START Given entries

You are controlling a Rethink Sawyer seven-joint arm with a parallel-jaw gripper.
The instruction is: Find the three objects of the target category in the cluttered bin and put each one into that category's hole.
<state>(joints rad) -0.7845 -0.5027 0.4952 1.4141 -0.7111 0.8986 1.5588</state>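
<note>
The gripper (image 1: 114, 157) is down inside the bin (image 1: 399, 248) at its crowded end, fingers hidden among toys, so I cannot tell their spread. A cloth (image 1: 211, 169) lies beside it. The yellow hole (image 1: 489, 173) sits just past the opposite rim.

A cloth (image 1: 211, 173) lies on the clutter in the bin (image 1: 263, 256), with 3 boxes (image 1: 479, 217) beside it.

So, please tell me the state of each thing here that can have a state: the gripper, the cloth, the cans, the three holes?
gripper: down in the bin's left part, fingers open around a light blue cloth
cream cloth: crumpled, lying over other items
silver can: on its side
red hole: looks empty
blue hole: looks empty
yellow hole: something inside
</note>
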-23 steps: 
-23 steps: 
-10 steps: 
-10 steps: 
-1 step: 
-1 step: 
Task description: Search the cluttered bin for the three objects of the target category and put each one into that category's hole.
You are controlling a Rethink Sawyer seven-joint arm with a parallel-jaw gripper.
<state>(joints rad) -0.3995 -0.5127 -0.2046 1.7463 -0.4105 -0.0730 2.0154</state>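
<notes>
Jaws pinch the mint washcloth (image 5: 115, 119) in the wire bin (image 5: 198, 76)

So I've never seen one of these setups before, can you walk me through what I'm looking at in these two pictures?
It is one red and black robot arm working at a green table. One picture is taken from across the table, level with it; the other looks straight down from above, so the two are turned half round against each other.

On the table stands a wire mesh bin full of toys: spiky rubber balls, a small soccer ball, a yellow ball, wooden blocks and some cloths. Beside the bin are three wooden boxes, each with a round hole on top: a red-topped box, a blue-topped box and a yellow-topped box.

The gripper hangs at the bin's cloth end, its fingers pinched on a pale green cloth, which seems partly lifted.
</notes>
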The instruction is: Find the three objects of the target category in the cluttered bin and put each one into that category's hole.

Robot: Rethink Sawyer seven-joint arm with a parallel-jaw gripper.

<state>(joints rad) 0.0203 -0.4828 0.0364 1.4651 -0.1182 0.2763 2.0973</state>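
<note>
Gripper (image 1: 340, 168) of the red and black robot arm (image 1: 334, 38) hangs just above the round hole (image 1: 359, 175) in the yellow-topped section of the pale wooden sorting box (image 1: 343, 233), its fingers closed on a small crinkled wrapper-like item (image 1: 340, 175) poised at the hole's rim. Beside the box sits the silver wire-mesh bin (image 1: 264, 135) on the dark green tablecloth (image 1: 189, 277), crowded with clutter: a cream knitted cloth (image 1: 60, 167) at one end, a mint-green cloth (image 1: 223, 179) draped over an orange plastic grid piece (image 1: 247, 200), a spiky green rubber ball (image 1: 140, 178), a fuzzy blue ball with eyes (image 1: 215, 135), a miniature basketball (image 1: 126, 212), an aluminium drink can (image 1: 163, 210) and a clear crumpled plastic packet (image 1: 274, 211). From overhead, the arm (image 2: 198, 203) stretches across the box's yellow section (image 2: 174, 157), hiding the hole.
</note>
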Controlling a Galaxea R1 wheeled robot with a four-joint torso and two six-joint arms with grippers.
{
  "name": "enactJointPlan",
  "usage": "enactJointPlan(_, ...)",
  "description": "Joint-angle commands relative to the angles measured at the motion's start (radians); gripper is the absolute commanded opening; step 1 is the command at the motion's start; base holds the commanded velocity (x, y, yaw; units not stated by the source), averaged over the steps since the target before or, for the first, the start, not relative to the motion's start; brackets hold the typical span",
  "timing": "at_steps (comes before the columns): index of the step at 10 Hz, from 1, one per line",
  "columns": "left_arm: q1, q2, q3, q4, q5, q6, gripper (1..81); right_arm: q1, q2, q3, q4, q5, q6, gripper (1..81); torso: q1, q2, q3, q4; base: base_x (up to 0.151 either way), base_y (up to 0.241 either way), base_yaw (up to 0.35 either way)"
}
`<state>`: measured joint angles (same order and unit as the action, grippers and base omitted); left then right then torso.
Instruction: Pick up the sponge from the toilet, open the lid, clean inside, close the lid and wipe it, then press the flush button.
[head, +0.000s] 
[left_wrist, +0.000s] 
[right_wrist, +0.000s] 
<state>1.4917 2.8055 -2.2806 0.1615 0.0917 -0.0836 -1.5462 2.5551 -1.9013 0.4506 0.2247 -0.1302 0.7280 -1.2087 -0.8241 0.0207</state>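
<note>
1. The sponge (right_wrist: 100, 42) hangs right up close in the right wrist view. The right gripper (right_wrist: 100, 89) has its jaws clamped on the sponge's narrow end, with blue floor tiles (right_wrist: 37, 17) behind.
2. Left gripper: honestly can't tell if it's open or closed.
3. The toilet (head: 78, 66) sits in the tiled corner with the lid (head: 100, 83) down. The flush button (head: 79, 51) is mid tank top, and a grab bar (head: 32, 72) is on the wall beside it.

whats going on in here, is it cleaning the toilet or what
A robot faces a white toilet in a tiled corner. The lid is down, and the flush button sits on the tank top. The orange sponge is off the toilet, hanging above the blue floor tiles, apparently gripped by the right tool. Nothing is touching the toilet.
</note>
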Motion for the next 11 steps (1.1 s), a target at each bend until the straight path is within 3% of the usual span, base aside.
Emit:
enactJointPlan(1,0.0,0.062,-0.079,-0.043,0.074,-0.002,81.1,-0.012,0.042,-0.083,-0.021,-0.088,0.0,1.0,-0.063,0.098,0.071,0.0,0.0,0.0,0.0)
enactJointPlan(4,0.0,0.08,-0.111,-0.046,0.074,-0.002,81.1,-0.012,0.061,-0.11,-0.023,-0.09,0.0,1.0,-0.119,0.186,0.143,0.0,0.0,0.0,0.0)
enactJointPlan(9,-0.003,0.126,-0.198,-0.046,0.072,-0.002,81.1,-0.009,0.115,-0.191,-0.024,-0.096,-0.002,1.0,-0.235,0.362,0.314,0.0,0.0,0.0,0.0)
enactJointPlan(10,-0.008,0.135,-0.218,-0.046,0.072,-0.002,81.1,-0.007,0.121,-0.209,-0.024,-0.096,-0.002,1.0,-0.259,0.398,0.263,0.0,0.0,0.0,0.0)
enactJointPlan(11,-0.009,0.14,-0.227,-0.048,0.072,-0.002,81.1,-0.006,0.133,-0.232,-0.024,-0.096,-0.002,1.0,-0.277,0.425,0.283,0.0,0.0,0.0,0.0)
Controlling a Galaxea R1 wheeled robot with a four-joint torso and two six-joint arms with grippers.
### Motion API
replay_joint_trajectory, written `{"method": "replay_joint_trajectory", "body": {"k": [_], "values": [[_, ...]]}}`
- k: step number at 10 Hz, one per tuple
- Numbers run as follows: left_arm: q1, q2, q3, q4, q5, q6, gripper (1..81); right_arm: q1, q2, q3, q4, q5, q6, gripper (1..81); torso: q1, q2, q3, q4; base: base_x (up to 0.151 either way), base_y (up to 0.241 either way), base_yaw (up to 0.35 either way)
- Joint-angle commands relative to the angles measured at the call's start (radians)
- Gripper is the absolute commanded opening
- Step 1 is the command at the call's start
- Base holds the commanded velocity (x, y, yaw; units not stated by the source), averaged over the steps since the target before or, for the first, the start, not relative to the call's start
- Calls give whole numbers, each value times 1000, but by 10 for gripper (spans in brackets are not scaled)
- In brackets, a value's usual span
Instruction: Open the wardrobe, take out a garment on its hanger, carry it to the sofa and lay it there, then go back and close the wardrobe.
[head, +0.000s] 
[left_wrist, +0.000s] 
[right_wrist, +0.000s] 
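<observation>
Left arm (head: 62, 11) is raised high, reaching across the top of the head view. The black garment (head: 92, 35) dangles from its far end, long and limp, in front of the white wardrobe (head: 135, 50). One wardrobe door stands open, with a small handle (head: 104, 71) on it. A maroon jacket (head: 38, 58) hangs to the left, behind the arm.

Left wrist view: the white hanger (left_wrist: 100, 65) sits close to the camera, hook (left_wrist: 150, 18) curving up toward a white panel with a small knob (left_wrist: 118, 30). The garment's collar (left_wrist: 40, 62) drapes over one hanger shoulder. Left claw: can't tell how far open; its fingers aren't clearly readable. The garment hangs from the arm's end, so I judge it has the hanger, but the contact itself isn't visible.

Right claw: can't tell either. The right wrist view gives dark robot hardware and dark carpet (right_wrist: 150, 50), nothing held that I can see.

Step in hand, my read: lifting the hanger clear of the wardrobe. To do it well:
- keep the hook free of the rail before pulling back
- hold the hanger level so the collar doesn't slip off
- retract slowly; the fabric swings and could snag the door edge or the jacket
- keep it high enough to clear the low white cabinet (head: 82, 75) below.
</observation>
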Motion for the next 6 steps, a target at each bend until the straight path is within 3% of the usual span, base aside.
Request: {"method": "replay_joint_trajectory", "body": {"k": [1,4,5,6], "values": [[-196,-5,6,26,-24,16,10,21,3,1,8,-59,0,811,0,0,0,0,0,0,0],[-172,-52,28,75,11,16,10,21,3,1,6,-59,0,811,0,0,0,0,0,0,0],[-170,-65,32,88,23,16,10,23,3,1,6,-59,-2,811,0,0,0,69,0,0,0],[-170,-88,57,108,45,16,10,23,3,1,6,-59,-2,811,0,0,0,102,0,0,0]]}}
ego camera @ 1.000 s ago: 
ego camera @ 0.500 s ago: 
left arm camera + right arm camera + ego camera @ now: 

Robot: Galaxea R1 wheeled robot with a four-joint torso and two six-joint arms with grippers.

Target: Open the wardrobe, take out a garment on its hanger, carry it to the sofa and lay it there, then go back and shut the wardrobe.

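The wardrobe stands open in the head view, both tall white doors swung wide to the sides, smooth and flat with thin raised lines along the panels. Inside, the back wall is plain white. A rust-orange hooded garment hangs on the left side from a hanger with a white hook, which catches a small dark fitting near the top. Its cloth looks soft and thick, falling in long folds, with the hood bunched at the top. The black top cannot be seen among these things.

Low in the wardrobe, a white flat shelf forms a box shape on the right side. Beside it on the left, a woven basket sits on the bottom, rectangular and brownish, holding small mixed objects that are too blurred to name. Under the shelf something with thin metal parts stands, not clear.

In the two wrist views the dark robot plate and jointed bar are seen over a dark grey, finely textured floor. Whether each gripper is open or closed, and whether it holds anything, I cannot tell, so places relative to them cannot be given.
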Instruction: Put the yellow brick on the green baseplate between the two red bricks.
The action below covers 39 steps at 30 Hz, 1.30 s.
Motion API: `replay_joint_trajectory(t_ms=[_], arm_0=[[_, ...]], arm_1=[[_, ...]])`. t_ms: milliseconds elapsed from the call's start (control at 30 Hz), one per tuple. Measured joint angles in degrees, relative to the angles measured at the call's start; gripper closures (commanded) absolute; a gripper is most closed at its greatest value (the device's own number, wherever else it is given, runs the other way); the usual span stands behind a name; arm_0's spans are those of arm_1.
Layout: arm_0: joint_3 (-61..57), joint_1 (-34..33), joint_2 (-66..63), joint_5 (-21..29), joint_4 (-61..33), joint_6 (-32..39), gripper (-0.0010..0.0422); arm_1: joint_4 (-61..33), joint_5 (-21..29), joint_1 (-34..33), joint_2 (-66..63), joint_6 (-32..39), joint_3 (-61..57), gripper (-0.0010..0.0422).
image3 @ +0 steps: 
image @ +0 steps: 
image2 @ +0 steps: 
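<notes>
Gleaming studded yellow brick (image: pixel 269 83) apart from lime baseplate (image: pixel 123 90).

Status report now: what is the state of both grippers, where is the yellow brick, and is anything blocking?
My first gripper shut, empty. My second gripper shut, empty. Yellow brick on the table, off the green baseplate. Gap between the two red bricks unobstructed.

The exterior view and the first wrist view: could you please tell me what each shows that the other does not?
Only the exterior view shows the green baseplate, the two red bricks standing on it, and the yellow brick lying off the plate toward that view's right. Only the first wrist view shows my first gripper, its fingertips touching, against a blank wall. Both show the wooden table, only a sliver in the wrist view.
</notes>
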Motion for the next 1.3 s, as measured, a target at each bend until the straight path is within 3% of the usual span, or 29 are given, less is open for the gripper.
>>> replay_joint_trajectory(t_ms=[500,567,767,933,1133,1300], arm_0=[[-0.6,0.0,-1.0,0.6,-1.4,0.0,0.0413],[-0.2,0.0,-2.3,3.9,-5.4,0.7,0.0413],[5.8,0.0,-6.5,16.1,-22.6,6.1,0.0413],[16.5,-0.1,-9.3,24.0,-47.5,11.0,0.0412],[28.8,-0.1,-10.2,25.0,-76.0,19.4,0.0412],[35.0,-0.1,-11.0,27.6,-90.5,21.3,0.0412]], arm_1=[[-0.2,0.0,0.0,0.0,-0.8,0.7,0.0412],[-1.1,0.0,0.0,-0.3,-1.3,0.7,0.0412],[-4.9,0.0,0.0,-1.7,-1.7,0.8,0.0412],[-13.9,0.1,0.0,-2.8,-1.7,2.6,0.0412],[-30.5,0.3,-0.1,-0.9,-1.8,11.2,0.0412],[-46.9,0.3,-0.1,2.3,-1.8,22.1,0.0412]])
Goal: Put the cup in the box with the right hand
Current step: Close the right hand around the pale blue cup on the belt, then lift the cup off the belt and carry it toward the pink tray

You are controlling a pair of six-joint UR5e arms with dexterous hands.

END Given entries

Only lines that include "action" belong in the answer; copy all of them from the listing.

Answer to this problem:
`<state>`: measured joint angles (same order and unit as the action, grippers and base omitted); left then right then torso.
The action below covers 39 steps at 30 Hz, 1.30 s.

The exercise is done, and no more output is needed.